Flat Abs (1 Trick Your Routine Is Missing)
The secret fast-track of a flat belly is more simple than you may think. In fact, you can add it to any of the ab moves below to transform your routine. You can even practice this trick at the grocery store, or while you’re cooking. Ready to see what trick you’re missing?
The Trick You’re Missing – House For A Mouse
- House For A Mouse:
- Lying facedown on the floor, arms folded so that your forehead rests lightly on your hands.
- Pull your navel in so that it rises ever so slightly off the floor…As if you’re making a little “house for a mouse.”
- As you do this, make sure you keep your pubic bone and your lower ribs anchored on the floor.
- Beginners: If your abs don’t actually lift high enough to lift your belly up off the floor, that’s okay. You can still activate the muscles by bringing the belly button up and in, no matter how small the movement. You can also rest your upper body on your forearms, if it’s comfortable, so you can lift your belly further away from the floor.
- Advanced Exercisers: Try adding a hyperextension to the move:
- Maintaining that house-for-a-mouse core engagement, lift your upper body up just enough so that your legs and pubic bone remain on the floor, but your torso hovers just a teeny bit in the air.
- Slowly lower back down, keeping the belly button pulled in nice and tight throughout the movement.
- Now do the same thing with the legs. Keep the torso resting on the floor (still holding that house-for-a-mouse) and lift the lower body slowly up off the floor, and slowly lower back down.
- Try 8 repetitions with the upper body lift, 8 with the lower body lift, and, if you’re feeling adventurous, try 8 reps lifting the upper and lower body simultaneously.
Add the House For Mouse motion to the three moves below to challenge your core with no equipment needed!
What it does:
- The Side Sweeper is a cornerstone of midsection stabilization, training you to engage your core muscles in a 360-degree way. This variation adds an additional “tuck” challenge for the core and glutes and can be modified easily for beginners.
How to do it:
- Begin on your hands and knees. Align your wrists directly under your shoulders and your knees directly under your hips. Distribute your weight evenly across your hands. Reach your pelvis toward the ceiling and draw your sit-bones to the wall behind you.
- Gently begin to straighten your legs,bringing your body into the shape of an A. Imagine your hips and thighs being pulled toward the back.
- Lift your right leg leg straight in the air.
- Slide forward into plank position, with the shoulders over the wrists and with your leg still slightly lifted off the ground. Keep the abdominals drawn in tight toward the spine.
- Contract your abdominals as you draw the right knee toward the nose into “tuck” position.
- Return to the starting plank position and repeat on the other side.
- If a full plank is too challenging, practice the movement on the knees first. Once you build your strength and can do a full plank, you can work toward this exercise.
- Make sure the shoulders are over the wrist, neck is long, shoulders are down and pulled back. Hips, shoulders and ankles should be in a straight line.

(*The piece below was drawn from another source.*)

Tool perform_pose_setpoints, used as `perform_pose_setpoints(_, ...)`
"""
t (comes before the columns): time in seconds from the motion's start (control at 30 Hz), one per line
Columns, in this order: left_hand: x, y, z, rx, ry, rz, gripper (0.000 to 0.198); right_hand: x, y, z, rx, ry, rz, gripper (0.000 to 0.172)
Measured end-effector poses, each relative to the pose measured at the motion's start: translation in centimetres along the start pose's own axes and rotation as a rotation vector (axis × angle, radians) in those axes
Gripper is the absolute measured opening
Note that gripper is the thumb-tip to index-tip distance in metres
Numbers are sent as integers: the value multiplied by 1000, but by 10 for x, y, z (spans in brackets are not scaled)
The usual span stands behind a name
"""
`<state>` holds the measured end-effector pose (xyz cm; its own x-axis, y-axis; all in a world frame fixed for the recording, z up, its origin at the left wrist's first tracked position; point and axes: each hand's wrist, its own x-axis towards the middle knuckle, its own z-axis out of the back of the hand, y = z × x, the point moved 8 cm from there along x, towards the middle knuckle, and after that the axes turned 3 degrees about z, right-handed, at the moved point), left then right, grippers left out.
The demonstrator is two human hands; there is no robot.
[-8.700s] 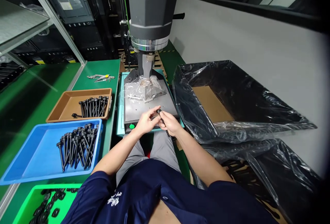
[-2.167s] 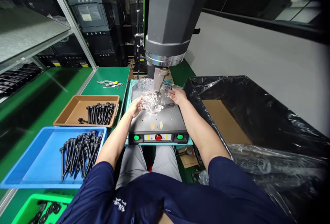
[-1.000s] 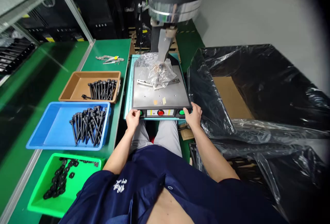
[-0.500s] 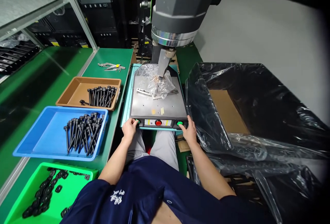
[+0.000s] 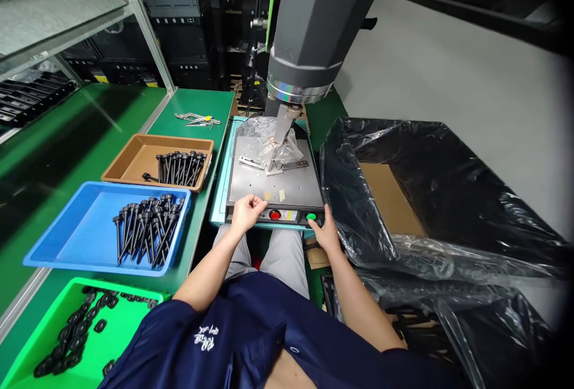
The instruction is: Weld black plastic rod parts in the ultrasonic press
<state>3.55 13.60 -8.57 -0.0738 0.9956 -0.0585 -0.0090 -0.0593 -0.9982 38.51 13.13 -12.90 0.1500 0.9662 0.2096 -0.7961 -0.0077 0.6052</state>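
Note:
My left hand [image 5: 248, 213] hovers over the left front edge of the machine base, thumb and fingers drawn together with nothing visible in them. It hides the panel's left end. At the right end, my right hand [image 5: 326, 235] has its thumb at the green button [image 5: 311, 216] and its other fingers stretched along the panel's side. A red button [image 5: 275, 214] sits between the hands. Behind them, clear plastic film [image 5: 287, 151] lies bunched on the metal plate [image 5: 251, 183]. Above the film, the blade-like tip [image 5: 283, 123] of the grey machine head [image 5: 309, 30] points down.
To the left stand a brown tray [image 5: 130, 159] and a blue tray [image 5: 76, 227] of black bolt-like parts, and a green bin [image 5: 121, 335] of small black pieces. Pliers [image 5: 197, 119] lie farther back. A box lined with black plastic [image 5: 354, 198] stands at right.
My left hand has left the panel's left button and moved right and up over the panel edge. The right hand stays at the green button. The machine head appears lower relative to the plate.

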Motion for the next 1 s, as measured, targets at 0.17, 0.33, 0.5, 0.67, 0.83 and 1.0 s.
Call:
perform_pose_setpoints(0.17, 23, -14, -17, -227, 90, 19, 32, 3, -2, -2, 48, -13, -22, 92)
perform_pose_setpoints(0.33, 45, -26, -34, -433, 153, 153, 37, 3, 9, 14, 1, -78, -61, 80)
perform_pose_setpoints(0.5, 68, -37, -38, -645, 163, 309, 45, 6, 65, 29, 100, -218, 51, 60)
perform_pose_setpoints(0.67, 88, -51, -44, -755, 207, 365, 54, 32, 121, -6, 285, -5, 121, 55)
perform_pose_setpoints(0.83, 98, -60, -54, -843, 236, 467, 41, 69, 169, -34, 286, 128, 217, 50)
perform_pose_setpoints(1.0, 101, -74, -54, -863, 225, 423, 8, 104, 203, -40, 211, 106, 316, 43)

As you move through the exercise, don’t let the hips rise to the ceiling, but keep them in that neutral extended position.
- If you find this too much pressure on your shoulders, press back to downward dog without the leg lift.
- Instead of alternating knees quickly, try extending the hold when you’re in tuck position for up to 20 seconds.
What it does:
- This move is sometimes called the ˙banana,” because of the slightly-curved line your body forms at the start of the exercise. But no matter what you call it, this full-body core-strengthener is a surefire way to fire up the entire abdominal wall.
How to do it:
- Start lying on your back, with your arms reaching out overhead, legs lifted slightly off the floor, and toes pointed. Even here, at the start of the move, you’re activating core muscles by stretching them out. Keep pressing the lower back into the mat or floor to ensure the back doesn’t arch. If this feels like too much tension on the back, try lifting the legs a little further away from the floor.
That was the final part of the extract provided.